In January 2006, after speaking with Ms. Rucker and reviewing some of Pure Energy’s employment offer letters, Mr. Hurcomb advised Ms. Rucker that Pure Energy’s day rate policy complied with the FLSA so long as the company itemized regular and overtime rates and did not have its field employees work more than twelve hours per day. Mr. Hurcomb also discussed with Ms. Rucker that any weekly hours over forty had to be paid as overtime, regardless of the day rate. Mr. Hurcomb did not perform any legal research regarding day rates or the FLSA. Although he essentially stated the forty-hour overtime requirement correctly, his other advice was incorrect.
After receiving Mr. Hurcomb’s advice, Ms. Rucker confirmed with management that Pure Energy was paying its employees correctly so long as it broke down the day rate into regular and overtime hourly rates and did not exceed twelve-hour shifts. However, until it changed its compensation policies in late 2007 to finally comply with the FLSA, Pure Energy continued to underpay its field employees for overtime. Field employees also continued to occasionally work more than twelve hours per day without additional compensation, in violation of Mr. Hurcomb’s advice…
In sum, Mr. Hurcomb and Ms. Rucker discussed day rates, but they also discussed the weekly overtime requirement for employees working more than forty hours per week. Mr. Hurcomb further advised-and Ms. Rucker communicated to her counterparts within the company-that employees must not work more than twelve hours per day. Yet, Pure Energy made no real changes to its compensation policy, nor did it investigate whether its employees were working shifts longer than twelve hours. Indeed, without tracking the number of hours worked by each field employee, it was virtually impossible for Pure Energy to determine whether it was complying with Mr. Hurcomb’s advice, let alone the requirements imposed under the FLSA. It is of no consequence that Mr. Hurcomb’s advice proved incorrect. Pure Energy did not rely in good faith on its counsel’s advice, and thus cannot raise an advice-of-counsel defense.

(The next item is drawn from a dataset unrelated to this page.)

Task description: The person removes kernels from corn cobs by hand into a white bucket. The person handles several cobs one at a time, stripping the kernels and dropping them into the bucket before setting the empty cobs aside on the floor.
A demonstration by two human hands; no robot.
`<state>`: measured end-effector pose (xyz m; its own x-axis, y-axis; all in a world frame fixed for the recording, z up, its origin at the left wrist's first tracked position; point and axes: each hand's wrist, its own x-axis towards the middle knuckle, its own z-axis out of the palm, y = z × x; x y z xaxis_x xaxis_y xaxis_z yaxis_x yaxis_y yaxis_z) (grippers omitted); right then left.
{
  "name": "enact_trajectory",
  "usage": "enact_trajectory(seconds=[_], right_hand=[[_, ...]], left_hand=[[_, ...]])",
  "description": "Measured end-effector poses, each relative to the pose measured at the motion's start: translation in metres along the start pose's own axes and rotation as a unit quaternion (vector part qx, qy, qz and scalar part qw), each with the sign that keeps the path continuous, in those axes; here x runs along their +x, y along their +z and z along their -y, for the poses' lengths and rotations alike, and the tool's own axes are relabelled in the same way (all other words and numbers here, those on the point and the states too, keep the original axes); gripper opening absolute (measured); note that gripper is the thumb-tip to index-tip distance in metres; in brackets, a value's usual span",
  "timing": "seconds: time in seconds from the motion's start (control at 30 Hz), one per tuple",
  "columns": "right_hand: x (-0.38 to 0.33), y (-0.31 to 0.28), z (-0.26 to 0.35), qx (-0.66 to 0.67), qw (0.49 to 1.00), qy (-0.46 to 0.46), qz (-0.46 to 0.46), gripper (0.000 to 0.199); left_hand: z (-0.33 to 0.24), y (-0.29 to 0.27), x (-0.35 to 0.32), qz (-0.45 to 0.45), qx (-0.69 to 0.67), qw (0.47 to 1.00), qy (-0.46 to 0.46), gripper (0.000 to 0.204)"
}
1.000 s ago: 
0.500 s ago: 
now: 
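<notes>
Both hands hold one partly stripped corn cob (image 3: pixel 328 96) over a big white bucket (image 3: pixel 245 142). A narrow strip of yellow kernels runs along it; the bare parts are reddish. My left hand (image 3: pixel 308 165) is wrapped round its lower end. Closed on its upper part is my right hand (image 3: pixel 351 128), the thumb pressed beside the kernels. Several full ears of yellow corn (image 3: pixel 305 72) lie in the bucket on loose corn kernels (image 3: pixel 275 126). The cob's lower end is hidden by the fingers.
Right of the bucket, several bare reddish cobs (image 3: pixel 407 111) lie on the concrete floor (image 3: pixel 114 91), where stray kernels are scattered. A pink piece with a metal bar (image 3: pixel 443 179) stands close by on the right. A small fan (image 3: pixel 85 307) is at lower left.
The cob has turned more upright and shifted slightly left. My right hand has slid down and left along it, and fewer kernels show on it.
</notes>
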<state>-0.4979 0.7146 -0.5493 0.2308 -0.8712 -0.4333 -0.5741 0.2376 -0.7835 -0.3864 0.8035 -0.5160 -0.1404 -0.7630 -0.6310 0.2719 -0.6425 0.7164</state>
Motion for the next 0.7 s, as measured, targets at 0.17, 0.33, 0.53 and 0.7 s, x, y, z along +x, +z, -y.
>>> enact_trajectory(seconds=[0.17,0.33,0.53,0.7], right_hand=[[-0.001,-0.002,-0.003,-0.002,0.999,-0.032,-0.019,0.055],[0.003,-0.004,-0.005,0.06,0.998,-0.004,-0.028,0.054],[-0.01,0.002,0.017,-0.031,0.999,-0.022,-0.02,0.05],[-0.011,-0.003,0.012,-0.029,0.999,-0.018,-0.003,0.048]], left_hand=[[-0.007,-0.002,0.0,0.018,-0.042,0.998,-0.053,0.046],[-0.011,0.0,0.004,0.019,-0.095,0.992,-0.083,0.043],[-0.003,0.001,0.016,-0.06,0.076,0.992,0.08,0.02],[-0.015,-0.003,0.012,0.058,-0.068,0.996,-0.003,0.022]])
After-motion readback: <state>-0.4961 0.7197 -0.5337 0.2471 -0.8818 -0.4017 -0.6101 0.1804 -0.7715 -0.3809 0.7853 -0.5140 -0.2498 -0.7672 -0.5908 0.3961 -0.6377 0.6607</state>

Pure Energy argues that its purpose in seeking Mr. Hurcomb’s advice was to determine the legality of its day rate policy, and with respect to this narrow issue it acted in good faith on Mr. Hurcomb’s advice. However, an employer may not selectively listen to and then, in good faith, rely upon only one of many issues discussed simply because it sought discrete legal advice on one potential FLSA violation and viewed all other advice as irrelevant to its original, limited inquiry.
In this case, it does not matter if Ms. Rucker’s intent was only to narrowly inquire about Pure Energy’s compliance with the FLSA’s day rate requirements and not to inquire about the FLSA’s weekly overtime requirement. The discussion between Mr. Hurcomb and Ms. Rucker essentially put Pure Energy on notice that it must pay weekly overtime for each hour over forty.
Pure Energy failed to compensate Plaintiffs for weekly overtime despite being put on notice. It applied its compensation policy in reckless disregard of FLSA requirements, and is therefore subject to the three-year statute of limitations for damages.”